(Data entries)
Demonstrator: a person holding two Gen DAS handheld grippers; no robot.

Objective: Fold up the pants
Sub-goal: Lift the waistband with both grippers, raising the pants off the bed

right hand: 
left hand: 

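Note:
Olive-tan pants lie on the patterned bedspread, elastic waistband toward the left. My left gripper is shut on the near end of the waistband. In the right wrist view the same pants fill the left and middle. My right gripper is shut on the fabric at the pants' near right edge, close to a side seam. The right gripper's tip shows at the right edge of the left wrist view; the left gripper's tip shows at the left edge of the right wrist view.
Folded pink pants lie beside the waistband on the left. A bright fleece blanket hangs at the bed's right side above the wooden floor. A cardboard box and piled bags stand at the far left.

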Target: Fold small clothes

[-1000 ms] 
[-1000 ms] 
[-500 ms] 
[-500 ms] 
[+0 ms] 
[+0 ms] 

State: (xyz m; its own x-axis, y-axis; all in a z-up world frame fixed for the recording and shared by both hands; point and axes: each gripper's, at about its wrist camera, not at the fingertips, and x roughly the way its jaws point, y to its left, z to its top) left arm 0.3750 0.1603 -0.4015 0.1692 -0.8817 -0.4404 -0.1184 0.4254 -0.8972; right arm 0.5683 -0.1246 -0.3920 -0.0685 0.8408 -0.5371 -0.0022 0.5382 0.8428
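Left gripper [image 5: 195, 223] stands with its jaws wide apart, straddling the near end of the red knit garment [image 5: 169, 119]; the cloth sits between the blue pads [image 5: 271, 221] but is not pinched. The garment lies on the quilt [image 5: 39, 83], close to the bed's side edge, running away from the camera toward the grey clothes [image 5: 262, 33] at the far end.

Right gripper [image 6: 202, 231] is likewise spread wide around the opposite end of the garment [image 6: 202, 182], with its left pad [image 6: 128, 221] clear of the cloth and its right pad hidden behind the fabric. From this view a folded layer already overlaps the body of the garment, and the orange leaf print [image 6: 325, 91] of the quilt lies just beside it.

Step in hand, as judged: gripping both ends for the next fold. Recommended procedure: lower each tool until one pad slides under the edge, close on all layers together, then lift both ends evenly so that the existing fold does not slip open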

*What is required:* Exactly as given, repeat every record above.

*Response area:*
Demonstrator: a person holding two Gen DAS handheld grippers; no robot.

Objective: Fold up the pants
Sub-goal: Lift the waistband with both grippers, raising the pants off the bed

right hand: 
left hand: 

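Note:
Olive-tan pants lie on the patterned bedspread, elastic waistband toward the left. My left gripper is shut on the near end of the waistband. In the right wrist view the same pants fill the left and middle. My right gripper is shut on the fabric at the pants' near right edge, close to a side seam. The right gripper's tip shows at the right edge of the left wrist view; the left gripper's tip shows at the left edge of the right wrist view.
Folded pink pants lie beside the waistband on the left. A bright fleece blanket hangs at the bed's right side above the wooden floor. A cardboard box and piled bags stand at the far left.
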
Target: Fold small clothes

[-1000 ms] 
[-1000 ms] 
[-500 ms] 
[-500 ms] 
[+0 ms] 
[+0 ms] 

State: (xyz m; its own x-axis, y-axis; all in a z-up world frame fixed for the recording and shared by both hands; point and axes: each gripper's, at about its wrist camera, not at the fingertips, and x roughly the way its jaws point, y to its left, z to its top) left arm 0.3750 0.1603 -0.4015 0.1692 -0.8817 -0.4404 -0.1184 0.4254 -0.8972; right arm 0.5683 -0.1246 -0.3920 -0.0685 0.8408 -0.5371 -0.0022 0.5382 0.8428
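Left gripper [image 5: 195, 223] stands with its jaws wide apart, straddling the near end of the red knit garment [image 5: 169, 119]; the cloth sits between the blue pads [image 5: 271, 221] but is not pinched. The garment lies on the quilt [image 5: 39, 83], close to the bed's side edge, running away from the camera toward the grey clothes [image 5: 262, 33] at the far end.

Right gripper [image 6: 202, 231] is likewise spread wide around the opposite end of the garment [image 6: 202, 182], with its left pad [image 6: 128, 221] clear of the cloth and its right pad hidden behind the fabric. From this view a folded layer already overlaps the body of the garment, and the orange leaf print [image 6: 325, 91] of the quilt lies just beside it.

Step in hand, as judged: gripping both ends for the next fold. Recommended procedure: lower each tool until one pad slides under the edge, close on all layers together, then lift both ends evenly so that the existing fold does not slip open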

The output for this exercise is finished.